▶ [TASK DETAILS]: Retype all of the entries word for word.

Collected data:
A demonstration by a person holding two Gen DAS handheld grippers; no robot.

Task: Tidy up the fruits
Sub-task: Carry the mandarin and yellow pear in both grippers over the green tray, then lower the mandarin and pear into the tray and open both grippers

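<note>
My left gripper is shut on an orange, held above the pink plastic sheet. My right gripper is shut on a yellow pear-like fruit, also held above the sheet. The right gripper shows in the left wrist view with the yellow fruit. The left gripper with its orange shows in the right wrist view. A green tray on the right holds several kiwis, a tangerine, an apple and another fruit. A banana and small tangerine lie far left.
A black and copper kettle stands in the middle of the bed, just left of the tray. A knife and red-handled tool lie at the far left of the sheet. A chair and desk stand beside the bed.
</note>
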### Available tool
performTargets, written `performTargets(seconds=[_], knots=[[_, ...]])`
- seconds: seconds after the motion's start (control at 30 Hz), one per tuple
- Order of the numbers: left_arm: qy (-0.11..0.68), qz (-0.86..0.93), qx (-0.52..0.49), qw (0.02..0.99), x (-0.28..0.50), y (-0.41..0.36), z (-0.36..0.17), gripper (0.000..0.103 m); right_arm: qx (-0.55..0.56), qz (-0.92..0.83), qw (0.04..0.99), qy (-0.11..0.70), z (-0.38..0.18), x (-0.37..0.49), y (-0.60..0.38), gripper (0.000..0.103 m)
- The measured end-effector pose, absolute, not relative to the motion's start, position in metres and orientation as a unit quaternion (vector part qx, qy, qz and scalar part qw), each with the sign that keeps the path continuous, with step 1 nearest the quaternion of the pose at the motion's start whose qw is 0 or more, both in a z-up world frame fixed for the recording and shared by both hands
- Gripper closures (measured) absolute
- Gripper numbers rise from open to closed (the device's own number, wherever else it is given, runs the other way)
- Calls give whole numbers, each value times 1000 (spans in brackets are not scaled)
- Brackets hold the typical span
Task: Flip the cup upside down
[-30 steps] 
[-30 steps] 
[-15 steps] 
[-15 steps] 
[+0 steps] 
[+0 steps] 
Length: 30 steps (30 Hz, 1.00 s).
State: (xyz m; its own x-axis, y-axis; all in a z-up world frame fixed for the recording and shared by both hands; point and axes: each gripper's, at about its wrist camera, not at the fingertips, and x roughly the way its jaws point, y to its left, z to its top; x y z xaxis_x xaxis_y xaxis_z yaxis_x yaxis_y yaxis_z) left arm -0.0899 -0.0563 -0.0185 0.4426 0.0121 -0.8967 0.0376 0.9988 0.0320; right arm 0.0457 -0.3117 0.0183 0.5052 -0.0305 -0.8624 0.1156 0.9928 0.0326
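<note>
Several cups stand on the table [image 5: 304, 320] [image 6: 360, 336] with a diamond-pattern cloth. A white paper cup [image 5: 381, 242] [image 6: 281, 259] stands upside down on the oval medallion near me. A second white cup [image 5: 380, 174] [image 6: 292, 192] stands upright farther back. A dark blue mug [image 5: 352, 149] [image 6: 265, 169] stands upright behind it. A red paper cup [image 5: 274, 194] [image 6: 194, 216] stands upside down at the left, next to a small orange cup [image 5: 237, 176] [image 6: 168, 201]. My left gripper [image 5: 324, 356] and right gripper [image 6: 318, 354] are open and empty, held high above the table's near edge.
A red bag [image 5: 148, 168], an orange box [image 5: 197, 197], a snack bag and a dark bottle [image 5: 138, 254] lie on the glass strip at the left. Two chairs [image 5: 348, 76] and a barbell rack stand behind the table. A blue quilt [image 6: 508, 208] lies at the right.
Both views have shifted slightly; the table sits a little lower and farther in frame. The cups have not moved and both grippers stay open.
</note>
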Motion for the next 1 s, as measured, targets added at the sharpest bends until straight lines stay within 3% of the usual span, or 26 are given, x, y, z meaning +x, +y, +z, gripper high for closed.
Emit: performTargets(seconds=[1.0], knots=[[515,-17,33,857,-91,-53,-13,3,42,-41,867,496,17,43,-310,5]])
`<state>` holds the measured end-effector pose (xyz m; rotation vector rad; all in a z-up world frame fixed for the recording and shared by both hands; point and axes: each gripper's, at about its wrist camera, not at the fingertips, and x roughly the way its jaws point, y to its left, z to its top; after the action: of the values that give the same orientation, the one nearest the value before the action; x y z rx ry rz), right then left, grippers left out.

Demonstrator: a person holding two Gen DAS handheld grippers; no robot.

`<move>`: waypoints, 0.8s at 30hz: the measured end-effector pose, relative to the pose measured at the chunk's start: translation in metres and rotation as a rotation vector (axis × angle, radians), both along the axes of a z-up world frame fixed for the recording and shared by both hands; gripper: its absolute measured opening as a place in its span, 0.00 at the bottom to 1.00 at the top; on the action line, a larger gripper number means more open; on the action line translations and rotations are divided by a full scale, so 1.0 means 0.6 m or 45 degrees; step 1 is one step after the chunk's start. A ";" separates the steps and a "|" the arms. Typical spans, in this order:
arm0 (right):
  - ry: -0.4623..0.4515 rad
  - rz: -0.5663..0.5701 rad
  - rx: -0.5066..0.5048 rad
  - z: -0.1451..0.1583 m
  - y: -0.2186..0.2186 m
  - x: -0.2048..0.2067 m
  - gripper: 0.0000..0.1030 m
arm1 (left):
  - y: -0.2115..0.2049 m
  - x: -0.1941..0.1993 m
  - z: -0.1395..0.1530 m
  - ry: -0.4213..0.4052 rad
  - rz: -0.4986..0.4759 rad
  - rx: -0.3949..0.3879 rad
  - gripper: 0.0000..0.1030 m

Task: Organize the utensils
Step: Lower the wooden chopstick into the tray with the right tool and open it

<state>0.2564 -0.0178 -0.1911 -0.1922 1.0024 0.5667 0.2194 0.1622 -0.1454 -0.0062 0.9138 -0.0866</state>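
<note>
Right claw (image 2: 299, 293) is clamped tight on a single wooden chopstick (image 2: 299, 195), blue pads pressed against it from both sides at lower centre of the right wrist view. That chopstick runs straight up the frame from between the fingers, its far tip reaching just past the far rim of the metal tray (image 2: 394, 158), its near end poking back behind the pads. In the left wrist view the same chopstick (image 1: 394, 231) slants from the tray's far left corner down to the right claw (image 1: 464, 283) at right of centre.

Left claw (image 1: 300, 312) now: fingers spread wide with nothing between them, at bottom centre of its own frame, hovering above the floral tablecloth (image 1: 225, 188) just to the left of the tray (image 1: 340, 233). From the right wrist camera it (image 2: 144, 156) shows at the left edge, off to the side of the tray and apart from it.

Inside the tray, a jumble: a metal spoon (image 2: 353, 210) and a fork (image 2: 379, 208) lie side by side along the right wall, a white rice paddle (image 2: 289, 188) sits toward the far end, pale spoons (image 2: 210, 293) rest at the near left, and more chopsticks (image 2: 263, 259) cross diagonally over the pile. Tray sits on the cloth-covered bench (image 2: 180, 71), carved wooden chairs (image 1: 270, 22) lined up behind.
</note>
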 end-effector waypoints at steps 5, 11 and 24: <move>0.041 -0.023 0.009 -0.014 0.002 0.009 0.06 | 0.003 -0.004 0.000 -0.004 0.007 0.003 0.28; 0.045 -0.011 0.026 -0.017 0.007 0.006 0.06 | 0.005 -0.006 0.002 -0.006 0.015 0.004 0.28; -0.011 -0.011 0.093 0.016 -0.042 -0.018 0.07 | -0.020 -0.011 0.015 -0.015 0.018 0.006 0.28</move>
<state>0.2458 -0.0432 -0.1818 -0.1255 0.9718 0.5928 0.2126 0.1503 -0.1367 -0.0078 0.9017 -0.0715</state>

▶ [WRITTEN RESPONSE]:
A demonstration by a person holding two Gen DAS handheld grippers; no robot.

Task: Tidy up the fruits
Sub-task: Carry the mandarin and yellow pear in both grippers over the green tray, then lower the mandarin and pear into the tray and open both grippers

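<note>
My left gripper is shut on an orange, held above the pink plastic sheet. My right gripper is shut on a yellow pear-like fruit, also held above the sheet. The right gripper shows in the left wrist view with the yellow fruit. The left gripper with its orange shows in the right wrist view. A green tray on the right holds several kiwis, a tangerine, an apple and another fruit. A banana and small tangerine lie far left.
A black and copper kettle stands in the middle of the bed, just left of the tray. A knife and red-handled tool lie at the far left of the sheet. A chair and desk stand beside the bed.
</note>
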### Available tool
performTargets, written `performTargets(seconds=[_], knots=[[_, ...]])`
- seconds: seconds after the motion's start (control at 30 Hz), one per tuple
- Order of the numbers: left_arm: qy (-0.11..0.68), qz (-0.86..0.93), qx (-0.52..0.49), qw (0.02..0.99), x (-0.28..0.50), y (-0.41..0.36), z (-0.36..0.17), gripper (0.000..0.103 m); right_arm: qx (-0.55..0.56), qz (-0.92..0.83), qw (0.04..0.99), qy (-0.11..0.70), z (-0.38..0.18), x (-0.37..0.49), y (-0.60..0.38), gripper (0.000..0.103 m)
- The measured end-effector pose, absolute, not relative to the motion's start, position in metres and orientation as a unit quaternion (vector part qx, qy, qz and scalar part qw), each with the sign that keeps the path continuous, with step 1 nearest the quaternion of the pose at the motion's start whose qw is 0 or more, both in a z-up world frame fixed for the recording and shared by both hands
- Gripper closures (measured) absolute
- Gripper numbers rise from open to closed (the device's own number, wherever else it is given, runs the other way)
- Calls give whole numbers, each value times 1000 (spans in brackets are not scaled)
- Brackets hold the typical span
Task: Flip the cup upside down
[-30 steps] 
[-30 steps] 
[-15 steps] 
[-15 steps] 
[+0 steps] 
[+0 steps] 
Length: 30 steps (30 Hz, 1.00 s).
State: (xyz m; its own x-axis, y-axis; all in a z-up world frame fixed for the recording and shared by both hands; point and axes: each gripper's, at about its wrist camera, not at the fingertips, and x roughly the way its jaws point, y to its left, z to its top; x y z xaxis_x xaxis_y xaxis_z yaxis_x yaxis_y yaxis_z) left arm -0.0899 -0.0563 -0.0185 0.4426 0.0121 -0.8967 0.0376 0.9988 0.0320; right arm 0.0457 -0.3117 0.0183 0.5052 -0.0305 -0.8624 0.1156 0.9928 0.0326
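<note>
Several cups stand on the table [image 5: 304, 320] [image 6: 360, 336] with a diamond-pattern cloth. A white paper cup [image 5: 381, 242] [image 6: 281, 259] stands upside down on the oval medallion near me. A second white cup [image 5: 380, 174] [image 6: 292, 192] stands upright farther back. A dark blue mug [image 5: 352, 149] [image 6: 265, 169] stands upright behind it. A red paper cup [image 5: 274, 194] [image 6: 194, 216] stands upside down at the left, next to a small orange cup [image 5: 237, 176] [image 6: 168, 201]. My left gripper [image 5: 324, 356] and right gripper [image 6: 318, 354] are open and empty, held high above the table's near edge.
A red bag [image 5: 148, 168], an orange box [image 5: 197, 197], a snack bag and a dark bottle [image 5: 138, 254] lie on the glass strip at the left. Two chairs [image 5: 348, 76] and a barbell rack stand behind the table. A blue quilt [image 6: 508, 208] lies at the right.
Both views have shifted slightly; the table sits a little lower and farther in frame. The cups have not moved and both grippers stay open.
</note>
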Motion for the next 1 s, as measured, targets added at the sharpest bends until straight lines stay within 3% of the usual span, or 26 are given, x, y, z meaning +x, +y, +z, gripper high for closed.
Emit: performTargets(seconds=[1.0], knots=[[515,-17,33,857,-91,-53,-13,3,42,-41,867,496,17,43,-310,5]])
`<state>` holds the measured end-effector pose (xyz m; rotation vector rad; all in a z-up world frame fixed for the recording and shared by both hands; point and axes: each gripper's, at about its wrist camera, not at the fingertips, and x roughly the way its jaws point, y to its left, z to its top; after the action: of the values that give the same orientation, the one nearest the value before the action; x y z rx ry rz), right then left, grippers left out.

Demonstrator: a person holding two Gen DAS handheld grippers; no robot.

`<move>`: waypoints, 0.8s at 30hz: the measured end-effector pose, relative to the pose measured at the chunk's start: translation in metres and rotation as a rotation vector (axis × angle, radians), both along the axes of a z-up world frame fixed for the recording and shared by both hands; gripper: its absolute measured opening as a place in its span, 0.00 at the bottom to 1.00 at the top; on the action line, a larger gripper number means more open; on the action line translations and rotations are divided by a full scale, so 1.0 means 0.6 m or 45 degrees; step 1 is one step after the chunk's start. A ";" separates the steps and a "|" the arms. Typical spans, in this order:
arm0 (right):
  - ry: -0.4623..0.4515 rad
  - rz: -0.5663..0.5701 rad
  - rx: -0.5066..0.5048 rad
  - z: -0.1451..0.1583 m
  - y: -0.2186..0.2186 m
  - x: -0.2048..0.2067 m
  - gripper: 0.0000..0.1030 m
arm1 (left):
  - y: -0.2115..0.2049 m
  - x: -0.1941..0.1993 m
  - z: -0.1395..0.1530 m
  - ry: -0.4213..0.4052 rad
  - rz: -0.4986..0.4759 rad
  - rx: -0.3949..0.3879 rad
  - gripper: 0.0000..0.1030 m

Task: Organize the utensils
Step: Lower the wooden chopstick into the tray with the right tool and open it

<state>0.2564 -0.0178 -0.1911 -0.1922 1.0024 0.5667 0.2194 0.1622 -0.1454 -0.0062 0.9138 -0.0866</state>
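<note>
Right claw (image 2: 299, 293) is clamped tight on a single wooden chopstick (image 2: 299, 195), blue pads pressed against it from both sides at lower centre of the right wrist view. That chopstick runs straight up the frame from between the fingers, its far tip reaching just past the far rim of the metal tray (image 2: 394, 158), its near end poking back behind the pads. In the left wrist view the same chopstick (image 1: 394, 231) slants from the tray's far left corner down to the right claw (image 1: 464, 283) at right of centre.

Left claw (image 1: 300, 312) now: fingers spread wide with nothing between them, at bottom centre of its own frame, hovering above the floral tablecloth (image 1: 225, 188) just to the left of the tray (image 1: 340, 233). From the right wrist camera it (image 2: 144, 156) shows at the left edge, off to the side of the tray and apart from it.

Inside the tray, a jumble: a metal spoon (image 2: 353, 210) and a fork (image 2: 379, 208) lie side by side along the right wall, a white rice paddle (image 2: 289, 188) sits toward the far end, pale spoons (image 2: 210, 293) rest at the near left, and more chopsticks (image 2: 263, 259) cross diagonally over the pile. Tray sits on the cloth-covered bench (image 2: 180, 71), carved wooden chairs (image 1: 270, 22) lined up behind.
</note>
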 end-effector waypoints at steps 5, 11 and 24: <move>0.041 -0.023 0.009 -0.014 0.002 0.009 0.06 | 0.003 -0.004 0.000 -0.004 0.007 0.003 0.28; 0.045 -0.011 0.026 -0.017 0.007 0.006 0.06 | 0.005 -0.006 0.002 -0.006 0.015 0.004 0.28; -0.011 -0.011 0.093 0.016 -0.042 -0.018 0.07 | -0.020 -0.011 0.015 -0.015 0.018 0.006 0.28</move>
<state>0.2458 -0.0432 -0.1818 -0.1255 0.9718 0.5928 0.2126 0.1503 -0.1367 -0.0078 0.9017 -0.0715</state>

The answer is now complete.